Partitioning: Hash partition by scan_id (for scans with >500k edges)

Retention: 90 days

Notes:

High-volume table (1M+ rows per large scan)
Use partial indexes for kind to optimize static-only queries
Consider GIN index on (from_node_id, to_node_id) for bidirectional BFS

5. entrypoint

Purpose: Stores discovered entrypoints (HTTP routes, CLI commands, background jobs).

Schema:

Column	Type	Nullable	Description
`scan_id`	`text`	NOT NULL	Partition key
`node_id`	`text`	NOT NULL	Reference to `cg_node.node_id`
`kind`	`text`	NOT NULL	`http`, `grpc`, `cli`, `job`, `event`, `unknown`
`framework`	`text`	NOT NULL	`aspnetcore`, `spring`, `express`, etc.
`route`	`text`	NULL	HTTP route pattern (e.g., `/api/orders/{id}`)
`metadata`	`jsonb`	NULL	Framework-specific metadata

Primary Key: (scan_id, node_id, kind, framework, route)

Indexes:

CREATE INDEX idx_entrypoint_scan ON scanner.entrypoint(scan_id);
CREATE INDEX idx_entrypoint_kind ON scanner.entrypoint(scan_id, kind);
CREATE INDEX idx_entrypoint_framework ON scanner.entrypoint(scan_id, framework);

Constraints:

kind must be one of: http, grpc, cli, job, event, unknown
route required for kind='http' or kind='grpc'

Partitioning: None (<10k rows per scan)

Retention: 90 days

6. runtime_sample

Purpose: Stores runtime profiling samples (stack traces) for reachability validation.

Schema:

Column	Type	Nullable	Description
`scan_id`	`text`	NOT NULL	Partition key (links to scan)
`collected_at`	`timestamptz`	NOT NULL	Sample collection timestamp
`env_hash`	`text`	NOT NULL	Environment hash (k8s ns+pod+container)
`sample_id`	`bigserial`	NOT NULL	Auto-incrementing sample ID
`timestamp`	`timestamptz`	NOT NULL	Sample timestamp
`pid`	`integer`	NOT NULL	Process ID
`thread_id`	`integer`	NOT NULL	Thread ID
`frames`	`text[]`	NOT NULL	Array of node IDs (stack trace)
`weight`	`real`	NOT NULL	Sample weight (1.0 for discrete samples)

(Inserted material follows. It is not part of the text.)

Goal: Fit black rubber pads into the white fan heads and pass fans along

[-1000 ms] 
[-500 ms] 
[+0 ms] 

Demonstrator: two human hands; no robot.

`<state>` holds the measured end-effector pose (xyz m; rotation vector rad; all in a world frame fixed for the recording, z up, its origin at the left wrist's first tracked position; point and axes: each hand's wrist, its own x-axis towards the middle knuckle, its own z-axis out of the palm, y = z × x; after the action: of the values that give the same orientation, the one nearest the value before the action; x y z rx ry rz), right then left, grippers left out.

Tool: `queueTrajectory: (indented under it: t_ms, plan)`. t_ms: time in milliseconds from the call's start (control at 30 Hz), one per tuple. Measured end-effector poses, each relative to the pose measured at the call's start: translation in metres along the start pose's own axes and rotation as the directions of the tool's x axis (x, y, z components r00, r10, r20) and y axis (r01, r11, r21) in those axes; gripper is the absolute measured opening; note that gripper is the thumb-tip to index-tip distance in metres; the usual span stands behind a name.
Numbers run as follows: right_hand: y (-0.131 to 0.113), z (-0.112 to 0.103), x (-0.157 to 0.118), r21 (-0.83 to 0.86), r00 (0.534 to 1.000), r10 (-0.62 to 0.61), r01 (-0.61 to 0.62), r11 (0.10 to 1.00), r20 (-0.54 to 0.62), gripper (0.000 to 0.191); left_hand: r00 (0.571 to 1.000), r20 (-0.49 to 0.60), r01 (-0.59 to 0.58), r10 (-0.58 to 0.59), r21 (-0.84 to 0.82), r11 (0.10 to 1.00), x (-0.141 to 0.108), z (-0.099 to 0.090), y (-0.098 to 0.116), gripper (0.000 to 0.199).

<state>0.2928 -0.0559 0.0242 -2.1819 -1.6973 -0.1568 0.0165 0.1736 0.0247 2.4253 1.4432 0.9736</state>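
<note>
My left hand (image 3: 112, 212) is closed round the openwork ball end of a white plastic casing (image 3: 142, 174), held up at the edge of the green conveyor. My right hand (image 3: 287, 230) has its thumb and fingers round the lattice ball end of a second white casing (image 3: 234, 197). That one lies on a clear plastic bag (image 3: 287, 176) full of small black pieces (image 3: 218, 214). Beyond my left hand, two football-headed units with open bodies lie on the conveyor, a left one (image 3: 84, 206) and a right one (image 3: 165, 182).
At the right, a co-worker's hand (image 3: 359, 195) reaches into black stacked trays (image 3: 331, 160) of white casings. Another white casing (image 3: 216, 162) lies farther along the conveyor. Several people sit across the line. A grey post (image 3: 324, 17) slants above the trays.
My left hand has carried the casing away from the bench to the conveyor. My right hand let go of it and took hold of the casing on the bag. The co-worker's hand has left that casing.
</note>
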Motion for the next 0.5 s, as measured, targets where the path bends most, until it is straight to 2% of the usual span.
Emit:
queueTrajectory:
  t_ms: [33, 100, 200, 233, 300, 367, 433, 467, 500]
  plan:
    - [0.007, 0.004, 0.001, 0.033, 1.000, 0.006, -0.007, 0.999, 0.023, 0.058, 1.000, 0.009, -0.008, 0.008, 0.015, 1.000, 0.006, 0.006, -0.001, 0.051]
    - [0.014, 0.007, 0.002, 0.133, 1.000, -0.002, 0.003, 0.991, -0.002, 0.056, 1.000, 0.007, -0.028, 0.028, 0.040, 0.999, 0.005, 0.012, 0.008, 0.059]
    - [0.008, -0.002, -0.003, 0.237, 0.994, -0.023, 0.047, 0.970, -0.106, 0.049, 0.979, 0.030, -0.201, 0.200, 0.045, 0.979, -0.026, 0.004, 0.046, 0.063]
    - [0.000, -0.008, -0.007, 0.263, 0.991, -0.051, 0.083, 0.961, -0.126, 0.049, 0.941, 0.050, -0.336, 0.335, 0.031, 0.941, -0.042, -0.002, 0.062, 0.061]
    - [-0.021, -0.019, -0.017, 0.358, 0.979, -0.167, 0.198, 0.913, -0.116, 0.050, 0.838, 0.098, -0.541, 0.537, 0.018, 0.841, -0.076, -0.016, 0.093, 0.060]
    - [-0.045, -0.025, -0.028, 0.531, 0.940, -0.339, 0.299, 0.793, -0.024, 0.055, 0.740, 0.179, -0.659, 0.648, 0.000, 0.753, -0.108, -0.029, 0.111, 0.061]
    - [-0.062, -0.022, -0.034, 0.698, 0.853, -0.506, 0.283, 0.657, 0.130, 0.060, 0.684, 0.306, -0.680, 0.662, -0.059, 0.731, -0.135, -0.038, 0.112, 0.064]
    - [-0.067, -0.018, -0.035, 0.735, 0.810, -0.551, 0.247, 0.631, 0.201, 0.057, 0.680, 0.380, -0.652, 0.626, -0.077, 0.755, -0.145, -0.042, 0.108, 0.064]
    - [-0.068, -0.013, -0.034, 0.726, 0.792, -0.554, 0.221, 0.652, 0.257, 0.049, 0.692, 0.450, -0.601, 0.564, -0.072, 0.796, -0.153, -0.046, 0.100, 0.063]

Primary Key: (scan_id, sample_id)

Indexes:

CREATE INDEX idx_runtime_sample_scan ON scanner.runtime_sample(scan_id, collected_at DESC);
CREATE INDEX idx_runtime_sample_frames ON scanner.runtime_sample USING GIN(frames);
CREATE INDEX idx_runtime_sample_env ON scanner.runtime_sample(scan_id, env_hash);

Constraints:

frames array length must be >0 and <1000
weight must be >0.0

Partitioning: TIME-BASED (monthly partitions by collected_at)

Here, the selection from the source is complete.